- **What is expected**
Output exactly the lines from the first line of the records below through the line containing "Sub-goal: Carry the", both included, leaving out any pictures.

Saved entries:
● ● ●

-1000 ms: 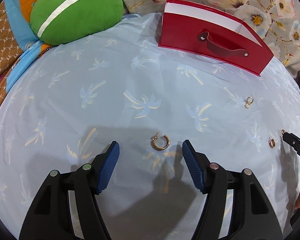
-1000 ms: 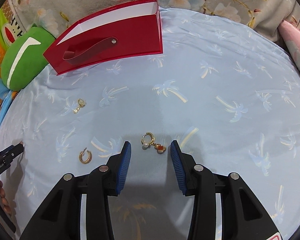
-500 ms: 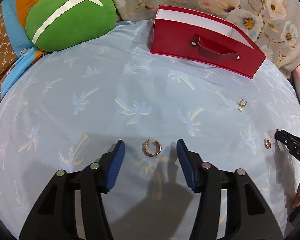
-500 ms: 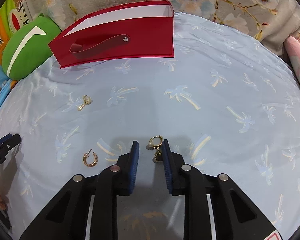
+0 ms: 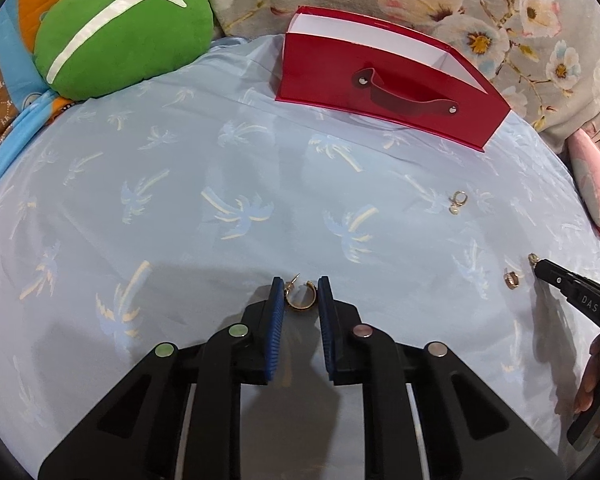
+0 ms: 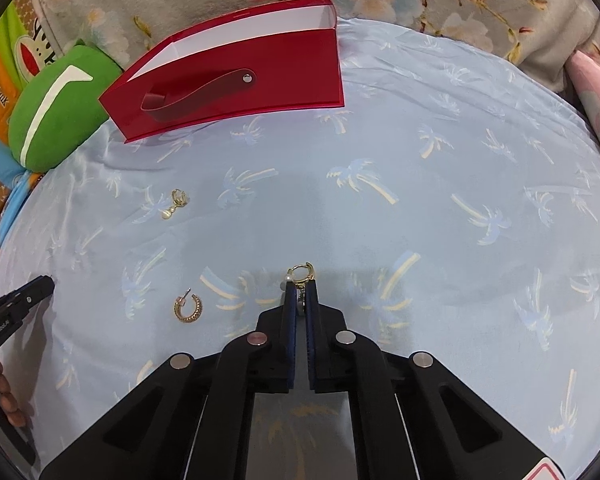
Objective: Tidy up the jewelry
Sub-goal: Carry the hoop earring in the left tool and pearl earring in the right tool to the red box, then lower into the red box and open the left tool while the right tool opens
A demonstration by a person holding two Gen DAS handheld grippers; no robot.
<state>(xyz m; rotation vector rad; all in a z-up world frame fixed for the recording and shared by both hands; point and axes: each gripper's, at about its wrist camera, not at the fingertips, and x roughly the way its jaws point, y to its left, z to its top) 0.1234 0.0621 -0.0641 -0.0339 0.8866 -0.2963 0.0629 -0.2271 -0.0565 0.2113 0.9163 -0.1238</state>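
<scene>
Pale blue cloth [image 5: 260,152] with a palm-tree print covered the whole work surface, pretty smooth with a few creases. At its far edge stood a red box [image 5: 380,80], glossy, white inside, open at the top, with a red strap handle riveted across its front face. A green cushion [image 5: 120,36] with a white stripe sat off to one side of it, and floral fabric [image 5: 500,12] ran behind.

Now the small stuff, all gold earrings lying on the cloth. A ribbed gold hoop [image 5: 300,298] with a post sticking up sat between the blue pads of the left gripper [image 5: 299,294]. Its jaws had just been closing and were down to a narrow gap; the pads looked right up against the hoop on both sides, so I'd call that a grip. A pearl-drop earring [image 6: 175,203] lay loose between the box and the grippers, well apart from both. A small huggie hoop [image 5: 512,280] lay just beside the tip of the right gripper [image 6: 300,292].

That one had also just been closing and was fully pinched together, clamped on a gold hoop earring with a pearl and dangle [image 6: 300,274]. The ring part poked out past the fingertips, the dangle squeezed between the pads.
</scene>
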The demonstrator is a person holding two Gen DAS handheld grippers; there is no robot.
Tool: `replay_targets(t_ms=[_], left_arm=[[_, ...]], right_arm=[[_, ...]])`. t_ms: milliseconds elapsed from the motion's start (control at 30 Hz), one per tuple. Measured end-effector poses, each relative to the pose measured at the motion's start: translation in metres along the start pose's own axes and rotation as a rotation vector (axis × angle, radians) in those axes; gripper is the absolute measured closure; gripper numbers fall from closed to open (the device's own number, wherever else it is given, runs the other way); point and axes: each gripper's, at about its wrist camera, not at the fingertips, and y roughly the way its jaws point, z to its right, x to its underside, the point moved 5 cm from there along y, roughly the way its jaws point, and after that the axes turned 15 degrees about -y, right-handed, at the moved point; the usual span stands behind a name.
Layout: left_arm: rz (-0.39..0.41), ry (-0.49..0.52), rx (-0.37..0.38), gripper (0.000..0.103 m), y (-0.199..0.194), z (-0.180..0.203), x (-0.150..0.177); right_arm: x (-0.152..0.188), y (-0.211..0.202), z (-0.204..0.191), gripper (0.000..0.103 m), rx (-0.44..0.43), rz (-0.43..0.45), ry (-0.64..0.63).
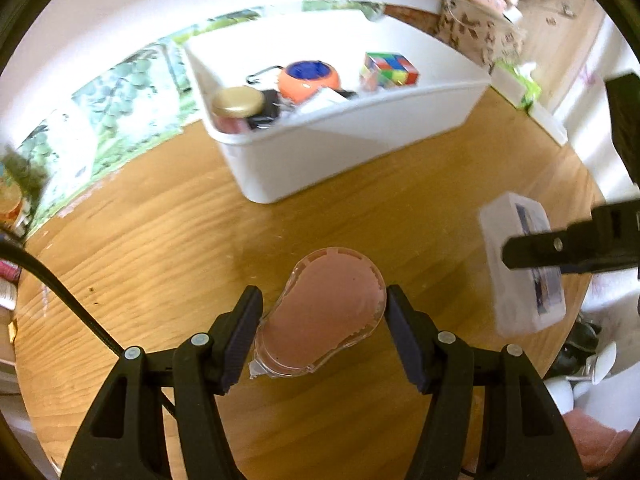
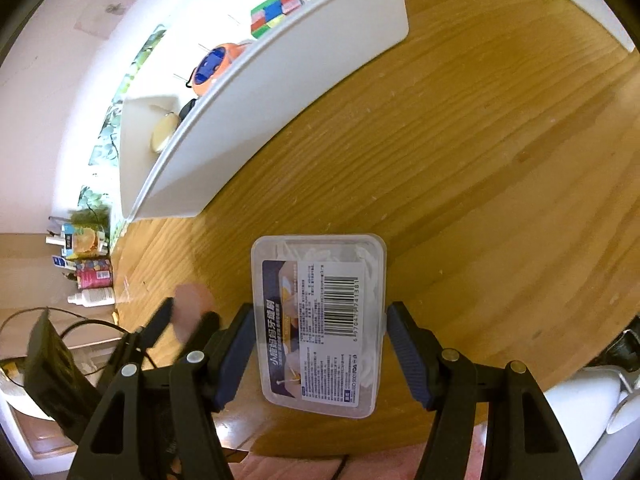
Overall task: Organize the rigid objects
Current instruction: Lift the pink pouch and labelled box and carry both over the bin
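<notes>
Left gripper point(image 1: 322, 330) pinches a pink tape dispenser point(image 1: 324, 312) above the wooden table point(image 1: 160, 240). Right gripper point(image 2: 320, 344) clamps a clear labelled box point(image 2: 320, 320), near the white bin point(image 1: 340, 148) holding a colour cube point(image 1: 390, 69).

In the left wrist view the right gripper point(image 1: 505, 255) runs off the frame at three o'clock and covers part of the blurred clear box point(image 1: 522, 264), while the white bin point(image 2: 280, 92) wall hides most of the puzzle cube point(image 2: 276, 10) at eleven o'clock.
</notes>
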Motion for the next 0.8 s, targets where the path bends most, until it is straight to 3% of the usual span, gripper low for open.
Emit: replay_targets(t_ms=[367,800], left_arm=[[0.088,-0.096,-0.028,0.037,-0.037,-0.017,-0.015],[0.178,-0.189,-0.03,0.037,-0.059,0.013,-0.047]], right_arm=[[-0.01,-0.027,0.002,0.037,0.042,0.049,-0.05],[-0.074,-0.063,0.012,0.037,0.035,0.09,-0.148]])
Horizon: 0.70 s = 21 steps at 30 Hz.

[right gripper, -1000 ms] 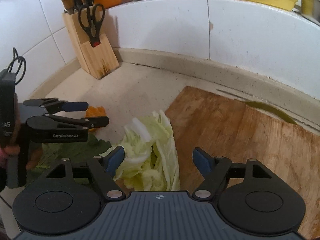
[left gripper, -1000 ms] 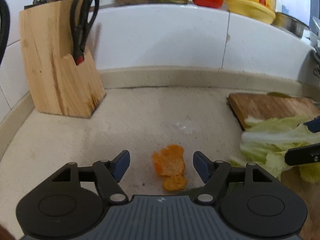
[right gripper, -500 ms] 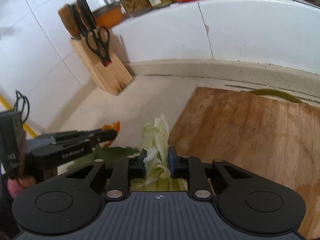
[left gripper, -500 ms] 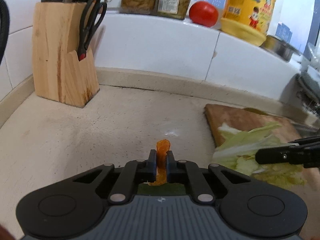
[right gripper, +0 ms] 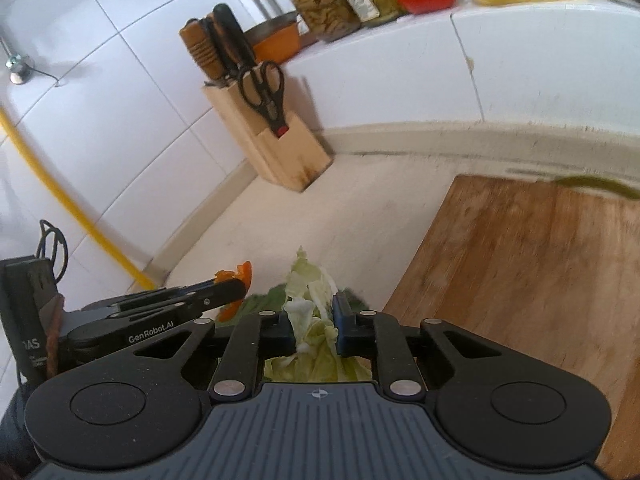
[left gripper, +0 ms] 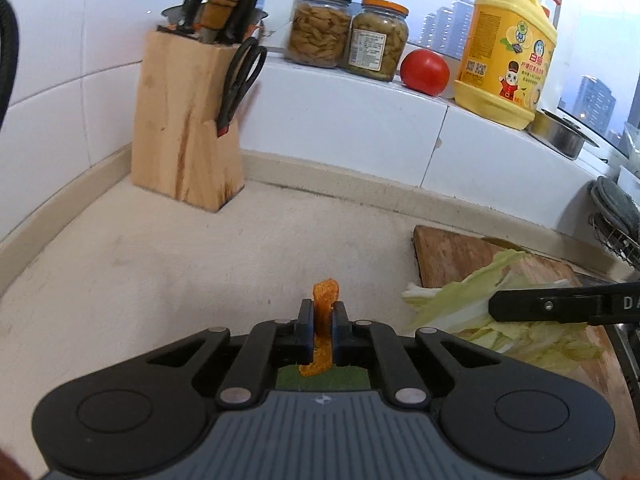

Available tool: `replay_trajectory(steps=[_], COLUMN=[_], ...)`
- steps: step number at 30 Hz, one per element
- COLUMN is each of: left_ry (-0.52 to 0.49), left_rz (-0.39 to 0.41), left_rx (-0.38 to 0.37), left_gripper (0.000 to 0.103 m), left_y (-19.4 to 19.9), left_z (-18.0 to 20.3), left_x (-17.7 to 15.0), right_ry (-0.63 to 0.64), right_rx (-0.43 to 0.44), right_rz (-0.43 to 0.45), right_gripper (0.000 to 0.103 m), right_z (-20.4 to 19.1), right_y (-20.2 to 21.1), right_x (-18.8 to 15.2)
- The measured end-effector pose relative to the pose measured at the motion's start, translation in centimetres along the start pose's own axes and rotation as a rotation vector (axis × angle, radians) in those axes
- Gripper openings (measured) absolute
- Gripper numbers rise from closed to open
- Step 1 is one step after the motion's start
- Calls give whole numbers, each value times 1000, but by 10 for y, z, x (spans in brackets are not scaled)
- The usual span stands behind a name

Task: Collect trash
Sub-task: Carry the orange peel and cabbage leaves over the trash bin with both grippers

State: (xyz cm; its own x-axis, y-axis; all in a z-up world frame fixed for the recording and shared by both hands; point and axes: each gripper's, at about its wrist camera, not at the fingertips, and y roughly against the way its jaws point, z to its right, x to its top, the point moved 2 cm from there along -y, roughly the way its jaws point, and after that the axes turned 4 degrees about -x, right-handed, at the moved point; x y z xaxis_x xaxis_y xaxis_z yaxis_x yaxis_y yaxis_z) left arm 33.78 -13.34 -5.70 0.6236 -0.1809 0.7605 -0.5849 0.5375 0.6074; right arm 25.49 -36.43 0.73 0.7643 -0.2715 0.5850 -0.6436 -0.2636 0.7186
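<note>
Peel (left gripper: 322, 334), orange, stays clamped in the left gripper (left gripper: 323, 330), now lifted higher above the counter (left gripper: 168, 264); right gripper (right gripper: 316, 326) still pinches the cabbage leaves (right gripper: 310, 312), raised beside the cutting board (right gripper: 528, 256).

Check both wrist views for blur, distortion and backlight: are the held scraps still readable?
Left wrist view: sharp, fisheye bends the ledge, bright window behind the jars; orange peel crisp in the shut left gripper. Right wrist view: motion-smeared, cutting board and wall base streaked; cabbage leaves in the shut right gripper soft but recognisable.
</note>
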Motion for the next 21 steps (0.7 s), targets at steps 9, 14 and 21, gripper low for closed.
replay_trajectory(steps=[9,14,21], left_ry=[31,59,82], left_rz=[6,48,84], left_rx=[-8,9,42], left_gripper=[8,8,8], left_y=[31,55,90], left_z=[-6,-21,-41], left_x=[-24,-34,-43], right_ry=[-86,-96,-66], right_rx=[68,96,149], right_rz=[-9,-7,-9], right_gripper=[20,20,20], right_z=[-12,-30,-71], right_y=[6,7,3], right_x=[-17,-17,-18])
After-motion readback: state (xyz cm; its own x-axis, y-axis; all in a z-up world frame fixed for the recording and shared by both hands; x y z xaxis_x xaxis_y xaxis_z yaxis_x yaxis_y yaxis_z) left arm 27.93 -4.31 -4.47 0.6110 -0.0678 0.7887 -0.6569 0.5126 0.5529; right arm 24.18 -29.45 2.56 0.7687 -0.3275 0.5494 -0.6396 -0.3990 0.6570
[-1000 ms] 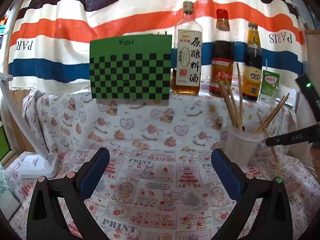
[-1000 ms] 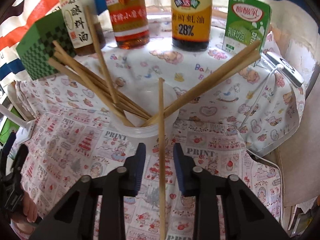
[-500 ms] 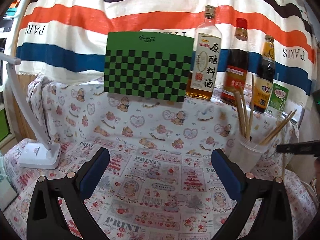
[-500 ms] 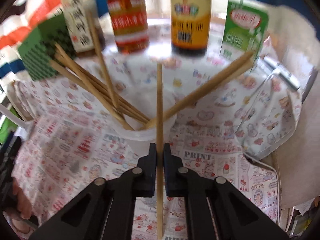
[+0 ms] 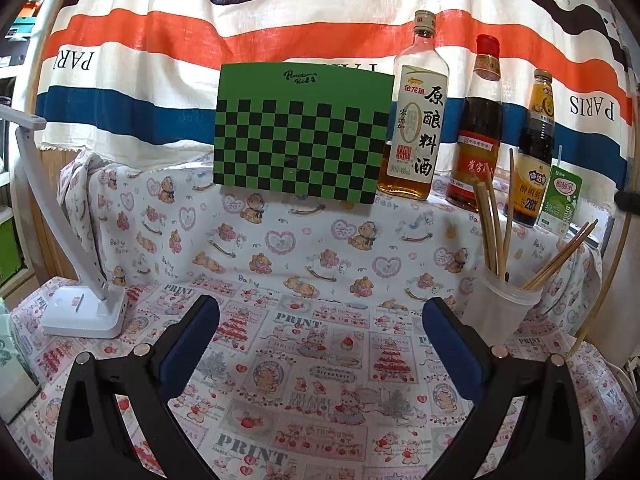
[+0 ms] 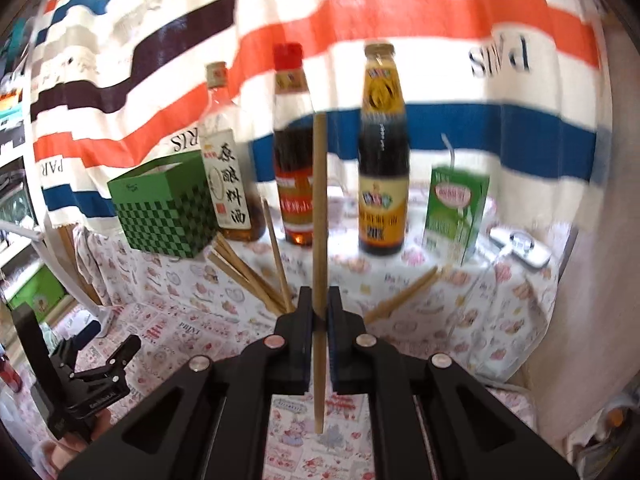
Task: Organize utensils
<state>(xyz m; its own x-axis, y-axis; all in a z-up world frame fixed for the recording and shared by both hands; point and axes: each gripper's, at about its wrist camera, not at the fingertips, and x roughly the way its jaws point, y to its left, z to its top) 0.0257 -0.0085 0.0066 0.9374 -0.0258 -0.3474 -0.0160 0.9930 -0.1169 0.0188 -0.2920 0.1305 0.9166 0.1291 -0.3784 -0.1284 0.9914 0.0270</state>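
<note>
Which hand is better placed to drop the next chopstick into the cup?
Right. The right claw is shut on a chopstick held upright just above the cup, where the other chopsticks stand. The left claw is open and empty, off to the cup's side.

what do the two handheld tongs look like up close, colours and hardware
Both are matte black plastic. The left tongs have angular black fingers with triangular cutouts, dark blue pads on the inner faces, and round silver fasteners along the top. The right tongs are the same build: black fingers, blue inner pads, silver fasteners. No cables or sleeves show.
</note>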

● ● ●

- **Answer section**
-1000 ms: 
-1000 ms: 
-500 ms: 
-500 ms: 
+0 ms: 
+0 ms: 
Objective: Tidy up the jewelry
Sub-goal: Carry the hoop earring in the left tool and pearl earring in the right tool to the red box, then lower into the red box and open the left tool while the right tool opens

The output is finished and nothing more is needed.